### PROMPT
Copy the lines below that contain "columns".

### THE DATA
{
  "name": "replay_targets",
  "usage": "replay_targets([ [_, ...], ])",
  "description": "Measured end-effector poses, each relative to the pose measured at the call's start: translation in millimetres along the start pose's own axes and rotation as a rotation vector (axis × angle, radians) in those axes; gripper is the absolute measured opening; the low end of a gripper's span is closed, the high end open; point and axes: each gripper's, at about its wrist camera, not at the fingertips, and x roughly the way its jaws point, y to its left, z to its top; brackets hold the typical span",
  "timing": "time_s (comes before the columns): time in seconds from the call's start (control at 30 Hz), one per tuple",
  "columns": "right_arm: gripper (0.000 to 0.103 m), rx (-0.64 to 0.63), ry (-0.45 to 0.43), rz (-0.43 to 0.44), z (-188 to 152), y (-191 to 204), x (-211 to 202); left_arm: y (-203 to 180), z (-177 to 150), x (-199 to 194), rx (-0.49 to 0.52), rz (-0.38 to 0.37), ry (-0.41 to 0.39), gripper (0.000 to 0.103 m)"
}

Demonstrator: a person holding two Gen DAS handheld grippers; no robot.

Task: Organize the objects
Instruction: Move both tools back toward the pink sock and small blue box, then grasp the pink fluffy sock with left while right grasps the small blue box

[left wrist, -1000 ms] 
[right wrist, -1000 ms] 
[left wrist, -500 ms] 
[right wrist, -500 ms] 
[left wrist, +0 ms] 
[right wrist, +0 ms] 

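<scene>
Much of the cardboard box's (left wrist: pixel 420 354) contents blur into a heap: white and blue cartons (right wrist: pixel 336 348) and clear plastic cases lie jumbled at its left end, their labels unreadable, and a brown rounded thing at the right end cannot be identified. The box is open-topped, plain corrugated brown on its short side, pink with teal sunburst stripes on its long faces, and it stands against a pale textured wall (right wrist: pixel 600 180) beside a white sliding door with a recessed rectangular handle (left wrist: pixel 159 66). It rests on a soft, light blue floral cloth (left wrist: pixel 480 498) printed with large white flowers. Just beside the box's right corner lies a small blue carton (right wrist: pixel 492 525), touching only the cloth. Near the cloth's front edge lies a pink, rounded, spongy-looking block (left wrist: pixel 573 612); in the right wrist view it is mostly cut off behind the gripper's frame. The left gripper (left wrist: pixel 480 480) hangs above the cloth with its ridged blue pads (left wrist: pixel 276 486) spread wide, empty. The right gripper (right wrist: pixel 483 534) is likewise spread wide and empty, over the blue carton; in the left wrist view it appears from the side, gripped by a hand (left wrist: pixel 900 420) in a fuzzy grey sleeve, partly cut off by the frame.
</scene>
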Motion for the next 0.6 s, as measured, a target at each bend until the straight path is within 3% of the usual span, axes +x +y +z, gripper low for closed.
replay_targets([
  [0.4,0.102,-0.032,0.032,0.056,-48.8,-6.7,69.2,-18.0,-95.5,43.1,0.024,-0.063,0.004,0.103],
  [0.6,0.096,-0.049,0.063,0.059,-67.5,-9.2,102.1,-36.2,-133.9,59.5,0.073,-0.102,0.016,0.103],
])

### SOLUTION TO THE PROBLEM
  "timing": "time_s (comes before the columns): time in seconds from the call's start (control at 30 Hz), one per tuple",
  "columns": "right_arm: gripper (0.000 to 0.103 m), rx (-0.64 to 0.63), ry (-0.45 to 0.43), rz (-0.43 to 0.44), z (-188 to 152), y (-191 to 204), x (-211 to 202); left_arm: y (-203 to 180), z (-177 to 150), x (-199 to 194), rx (-0.49 to 0.52), rz (-0.38 to 0.37), ry (-0.41 to 0.39), gripper (0.000 to 0.103 m)"

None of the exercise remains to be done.